#### [TASK PROMPT]
The answer must be an exact copy of all the data below.

#### [DATASET EXTRACT]

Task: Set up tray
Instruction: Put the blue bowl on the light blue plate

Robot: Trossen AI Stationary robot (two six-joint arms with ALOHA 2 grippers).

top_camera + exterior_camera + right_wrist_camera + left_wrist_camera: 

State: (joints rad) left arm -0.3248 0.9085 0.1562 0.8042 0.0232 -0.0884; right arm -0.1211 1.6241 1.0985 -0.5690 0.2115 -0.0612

#### [EXERCISE SOLUTION]
Task: Set up tray
Instruction: Put the blue bowl on the light blue plate

Robot: Trossen AI Stationary robot (two six-joint arms with ALOHA 2 grippers).

top_camera + exterior_camera + right_wrist_camera + left_wrist_camera: 

State: (joints rad) left arm -0.3248 0.9085 0.1562 0.8042 0.0232 -0.0884; right arm -0.1211 1.6241 1.0985 -0.5690 0.2115 -0.0612

This exercise requires no further output.